> _Exercise_
Take the listing and give it again exactly, from its first line to its last line.
^^^^
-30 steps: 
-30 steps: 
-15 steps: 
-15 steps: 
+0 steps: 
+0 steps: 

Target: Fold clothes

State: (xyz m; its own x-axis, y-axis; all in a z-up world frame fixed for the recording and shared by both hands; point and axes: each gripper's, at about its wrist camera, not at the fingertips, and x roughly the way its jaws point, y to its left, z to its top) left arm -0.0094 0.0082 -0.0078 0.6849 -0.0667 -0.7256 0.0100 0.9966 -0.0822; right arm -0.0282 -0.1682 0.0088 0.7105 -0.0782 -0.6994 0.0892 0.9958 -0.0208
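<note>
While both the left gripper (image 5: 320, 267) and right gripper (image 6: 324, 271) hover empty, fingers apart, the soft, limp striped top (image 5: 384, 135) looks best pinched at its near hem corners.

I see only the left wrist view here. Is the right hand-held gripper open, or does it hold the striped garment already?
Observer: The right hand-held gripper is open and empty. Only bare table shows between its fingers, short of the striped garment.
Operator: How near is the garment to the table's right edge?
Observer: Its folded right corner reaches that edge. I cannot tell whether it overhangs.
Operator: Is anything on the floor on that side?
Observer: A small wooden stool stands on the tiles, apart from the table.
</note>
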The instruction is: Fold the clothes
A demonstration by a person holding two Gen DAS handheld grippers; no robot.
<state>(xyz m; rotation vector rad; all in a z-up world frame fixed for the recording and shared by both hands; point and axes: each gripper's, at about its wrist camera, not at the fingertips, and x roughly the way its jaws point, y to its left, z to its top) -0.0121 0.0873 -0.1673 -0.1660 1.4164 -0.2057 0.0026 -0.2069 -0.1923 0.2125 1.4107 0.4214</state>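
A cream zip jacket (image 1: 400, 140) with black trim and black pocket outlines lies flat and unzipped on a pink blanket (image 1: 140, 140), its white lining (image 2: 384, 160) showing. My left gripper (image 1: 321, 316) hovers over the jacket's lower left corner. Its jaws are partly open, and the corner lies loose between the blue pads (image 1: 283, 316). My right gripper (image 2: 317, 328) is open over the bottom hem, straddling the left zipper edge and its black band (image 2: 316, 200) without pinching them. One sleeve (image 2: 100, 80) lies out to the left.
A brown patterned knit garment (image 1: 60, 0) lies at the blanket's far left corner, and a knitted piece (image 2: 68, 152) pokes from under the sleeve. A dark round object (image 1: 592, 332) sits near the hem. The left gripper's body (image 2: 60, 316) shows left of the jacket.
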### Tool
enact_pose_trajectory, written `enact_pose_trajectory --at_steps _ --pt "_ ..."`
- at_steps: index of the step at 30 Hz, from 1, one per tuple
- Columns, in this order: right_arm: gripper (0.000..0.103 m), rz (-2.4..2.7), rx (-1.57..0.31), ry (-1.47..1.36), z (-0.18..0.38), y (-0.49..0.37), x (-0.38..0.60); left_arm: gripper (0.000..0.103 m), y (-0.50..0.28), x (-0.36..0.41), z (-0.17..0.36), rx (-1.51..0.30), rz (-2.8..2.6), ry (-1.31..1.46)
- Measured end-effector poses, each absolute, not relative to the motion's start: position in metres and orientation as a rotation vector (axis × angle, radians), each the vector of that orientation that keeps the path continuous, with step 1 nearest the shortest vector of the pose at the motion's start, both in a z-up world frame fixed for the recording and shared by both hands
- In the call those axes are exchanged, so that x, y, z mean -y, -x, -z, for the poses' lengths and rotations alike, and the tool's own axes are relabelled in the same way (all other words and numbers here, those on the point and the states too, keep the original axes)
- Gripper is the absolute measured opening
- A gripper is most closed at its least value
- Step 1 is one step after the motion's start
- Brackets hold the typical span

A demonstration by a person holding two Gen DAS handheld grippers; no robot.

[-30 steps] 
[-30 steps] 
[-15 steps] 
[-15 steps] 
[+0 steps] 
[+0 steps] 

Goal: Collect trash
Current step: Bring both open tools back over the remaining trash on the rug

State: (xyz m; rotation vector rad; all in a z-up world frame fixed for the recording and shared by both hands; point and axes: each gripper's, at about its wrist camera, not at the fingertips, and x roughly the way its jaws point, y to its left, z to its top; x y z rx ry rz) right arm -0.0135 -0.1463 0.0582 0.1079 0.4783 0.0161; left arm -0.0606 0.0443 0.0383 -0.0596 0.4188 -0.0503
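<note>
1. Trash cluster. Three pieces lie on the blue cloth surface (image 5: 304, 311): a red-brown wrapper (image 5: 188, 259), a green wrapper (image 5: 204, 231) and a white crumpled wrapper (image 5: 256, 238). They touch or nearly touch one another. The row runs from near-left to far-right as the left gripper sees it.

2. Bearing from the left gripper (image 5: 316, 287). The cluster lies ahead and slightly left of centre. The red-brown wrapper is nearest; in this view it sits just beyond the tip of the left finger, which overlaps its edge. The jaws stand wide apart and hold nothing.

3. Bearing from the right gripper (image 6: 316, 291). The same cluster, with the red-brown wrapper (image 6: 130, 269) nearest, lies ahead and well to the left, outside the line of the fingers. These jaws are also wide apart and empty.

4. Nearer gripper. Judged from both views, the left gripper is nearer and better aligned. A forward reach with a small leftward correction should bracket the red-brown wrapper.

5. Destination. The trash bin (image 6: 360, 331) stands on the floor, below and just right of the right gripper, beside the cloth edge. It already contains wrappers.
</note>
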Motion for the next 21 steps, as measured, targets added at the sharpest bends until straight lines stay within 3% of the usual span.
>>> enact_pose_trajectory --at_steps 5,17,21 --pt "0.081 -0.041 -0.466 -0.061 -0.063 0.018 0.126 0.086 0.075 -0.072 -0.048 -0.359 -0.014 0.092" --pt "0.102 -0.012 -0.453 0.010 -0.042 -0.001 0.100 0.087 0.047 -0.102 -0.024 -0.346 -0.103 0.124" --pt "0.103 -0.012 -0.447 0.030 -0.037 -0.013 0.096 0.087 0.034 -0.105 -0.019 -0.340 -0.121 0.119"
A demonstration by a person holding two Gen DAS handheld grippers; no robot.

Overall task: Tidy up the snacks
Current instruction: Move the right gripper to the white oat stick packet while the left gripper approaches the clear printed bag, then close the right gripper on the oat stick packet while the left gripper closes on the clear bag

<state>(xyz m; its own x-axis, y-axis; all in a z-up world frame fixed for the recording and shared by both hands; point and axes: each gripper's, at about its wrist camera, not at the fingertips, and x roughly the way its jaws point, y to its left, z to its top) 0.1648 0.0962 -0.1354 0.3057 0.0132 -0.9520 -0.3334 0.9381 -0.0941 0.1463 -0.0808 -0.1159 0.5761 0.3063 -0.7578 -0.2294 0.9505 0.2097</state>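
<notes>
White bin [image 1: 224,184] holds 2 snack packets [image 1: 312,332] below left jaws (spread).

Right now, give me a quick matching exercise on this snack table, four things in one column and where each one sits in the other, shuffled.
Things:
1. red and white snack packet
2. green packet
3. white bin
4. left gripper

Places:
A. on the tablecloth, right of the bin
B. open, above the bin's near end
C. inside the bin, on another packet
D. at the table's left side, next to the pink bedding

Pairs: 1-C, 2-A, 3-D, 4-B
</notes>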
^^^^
> _Exercise answer_
-30 steps: 
-30 steps: 
-15 steps: 
-15 steps: 
+0 steps: 
+0 steps: 

Target: Fold clothes

State: (xyz m; its own x-axis, y-axis; all in a z-up world frame fixed for the recording and shared by both hands; point and axes: each gripper's, at about its wrist camera, not at the fingertips, and x roughly the way its jaws point, y to its left, z to its top) left arm -0.0094 0.0082 -0.0078 0.6849 -0.0667 -0.7256 0.0100 0.9966 -0.0822; right arm -0.0282 -0.1682 0.0088 0.7105 -0.0782 -0.6994 0.0892 0.9958 -0.0208
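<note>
While both the left gripper (image 5: 320, 267) and right gripper (image 6: 324, 271) hover empty, fingers apart, the soft, limp striped top (image 5: 384, 135) looks best pinched at its near hem corners.

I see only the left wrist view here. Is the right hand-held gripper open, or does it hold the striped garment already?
Observer: The right hand-held gripper is open and empty. Only bare table shows between its fingers, short of the striped garment.
Operator: How near is the garment to the table's right edge?
Observer: Its folded right corner reaches that edge. I cannot tell whether it overhangs.
Operator: Is anything on the floor on that side?
Observer: A small wooden stool stands on the tiles, apart from the table.
</note>
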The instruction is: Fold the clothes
A demonstration by a person holding two Gen DAS handheld grippers; no robot.
<state>(xyz m; rotation vector rad; all in a z-up world frame fixed for the recording and shared by both hands; point and axes: each gripper's, at about its wrist camera, not at the fingertips, and x roughly the way its jaws point, y to its left, z to its top) -0.0121 0.0873 -0.1673 -0.1660 1.4164 -0.2057 0.0026 -0.2069 -0.1923 0.2125 1.4107 0.4214</state>
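A cream zip jacket (image 1: 400, 140) with black trim and black pocket outlines lies flat and unzipped on a pink blanket (image 1: 140, 140), its white lining (image 2: 384, 160) showing. My left gripper (image 1: 321, 316) hovers over the jacket's lower left corner. Its jaws are partly open, and the corner lies loose between the blue pads (image 1: 283, 316). My right gripper (image 2: 317, 328) is open over the bottom hem, straddling the left zipper edge and its black band (image 2: 316, 200) without pinching them. One sleeve (image 2: 100, 80) lies out to the left.
A brown patterned knit garment (image 1: 60, 0) lies at the blanket's far left corner, and a knitted piece (image 2: 68, 152) pokes from under the sleeve. A dark round object (image 1: 592, 332) sits near the hem. The left gripper's body (image 2: 60, 316) shows left of the jacket.
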### Tool
enact_pose_trajectory, written `enact_pose_trajectory --at_steps _ --pt "_ ..."`
- at_steps: index of the step at 30 Hz, from 1, one per tuple
- Columns, in this order: right_arm: gripper (0.000..0.103 m), rz (-2.4..2.7), rx (-1.57..0.31), ry (-1.47..1.36), z (-0.18..0.38), y (-0.49..0.37), x (-0.38..0.60); left_arm: gripper (0.000..0.103 m), y (-0.50..0.28), x (-0.36..0.41), z (-0.17..0.36), rx (-1.51..0.30), rz (-2.8..2.6), ry (-1.31..1.46)
- Measured end-effector poses, each absolute, not relative to the motion's start: position in metres and orientation as a rotation vector (axis × angle, radians), each the vector of that orientation that keeps the path continuous, with step 1 nearest the shortest vector of the pose at the motion's start, both in a z-up world frame fixed for the recording and shared by both hands
- In the call those axes are exchanged, so that x, y, z mean -y, -x, -z, for the poses' lengths and rotations alike, and the tool's own axes are relabelled in the same way (all other words and numbers here, those on the point and the states too, keep the original axes)
- Gripper is the absolute measured opening
- A gripper is most closed at its least value
- Step 1 is one step after the motion's start
- Brackets hold the typical span

A demonstration by a person holding two Gen DAS handheld grippers; no robot.

[-30 steps] 
[-30 steps] 
[-15 steps] 
[-15 steps] 
[+0 steps] 
[+0 steps] 

Goal: Collect trash
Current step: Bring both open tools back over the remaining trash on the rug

State: (xyz m; rotation vector rad; all in a z-up world frame fixed for the recording and shared by both hands; point and axes: each gripper's, at about its wrist camera, not at the fingertips, and x roughly the way its jaws point, y to its left, z to its top; x y z rx ry rz) right arm -0.0135 -0.1463 0.0582 0.1079 0.4783 0.0161; left arm -0.0606 0.0443 0.0383 -0.0596 0.4188 -0.0503
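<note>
1. Trash cluster. Three pieces lie on the blue cloth surface (image 5: 304, 311): a red-brown wrapper (image 5: 188, 259), a green wrapper (image 5: 204, 231) and a white crumpled wrapper (image 5: 256, 238). They touch or nearly touch one another. The row runs from near-left to far-right as the left gripper sees it.

2. Bearing from the left gripper (image 5: 316, 287). The cluster lies ahead and slightly left of centre. The red-brown wrapper is nearest; in this view it sits just beyond the tip of the left finger, which overlaps its edge. The jaws stand wide apart and hold nothing.

3. Bearing from the right gripper (image 6: 316, 291). The same cluster, with the red-brown wrapper (image 6: 130, 269) nearest, lies ahead and well to the left, outside the line of the fingers. These jaws are also wide apart and empty.

4. Nearer gripper. Judged from both views, the left gripper is nearer and better aligned. A forward reach with a small leftward correction should bracket the red-brown wrapper.

5. Destination. The trash bin (image 6: 360, 331) stands on the floor, below and just right of the right gripper, beside the cloth edge. It already contains wrappers.
</note>
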Motion for the next 21 steps, as measured, targets added at the sharpest bends until straight lines stay within 3% of the usual span.
>>> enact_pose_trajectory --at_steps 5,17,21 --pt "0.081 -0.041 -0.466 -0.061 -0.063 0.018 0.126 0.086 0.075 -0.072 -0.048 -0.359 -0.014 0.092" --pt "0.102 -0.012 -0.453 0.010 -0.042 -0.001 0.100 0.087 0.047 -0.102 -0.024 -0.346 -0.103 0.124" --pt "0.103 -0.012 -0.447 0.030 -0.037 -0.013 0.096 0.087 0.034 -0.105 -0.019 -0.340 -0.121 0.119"
A demonstration by a person holding two Gen DAS handheld grippers; no robot.

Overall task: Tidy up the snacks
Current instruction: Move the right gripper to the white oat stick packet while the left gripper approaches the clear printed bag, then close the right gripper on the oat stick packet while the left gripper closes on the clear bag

<state>(xyz m; its own x-axis, y-axis; all in a z-up world frame fixed for the recording and shared by both hands; point and axes: each gripper's, at about its wrist camera, not at the fingertips, and x roughly the way its jaws point, y to its left, z to its top) 0.1648 0.0962 -0.1354 0.3057 0.0132 -0.9520 -0.3334 0.9381 -0.0941 0.1463 -0.0808 -0.1159 0.5761 0.3063 -0.7578 -0.2294 0.9505 0.2097</state>
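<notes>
White bin [image 1: 224,184] holds 2 snack packets [image 1: 312,332] below left jaws (spread).

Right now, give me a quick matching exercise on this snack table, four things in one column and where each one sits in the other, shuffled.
Things:
1. red and white snack packet
2. green packet
3. white bin
4. left gripper

Places:
A. on the tablecloth, right of the bin
B. open, above the bin's near end
C. inside the bin, on another packet
D. at the table's left side, next to the pink bedding

Pairs: 1-C, 2-A, 3-D, 4-B
</notes>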

This finishes the answer.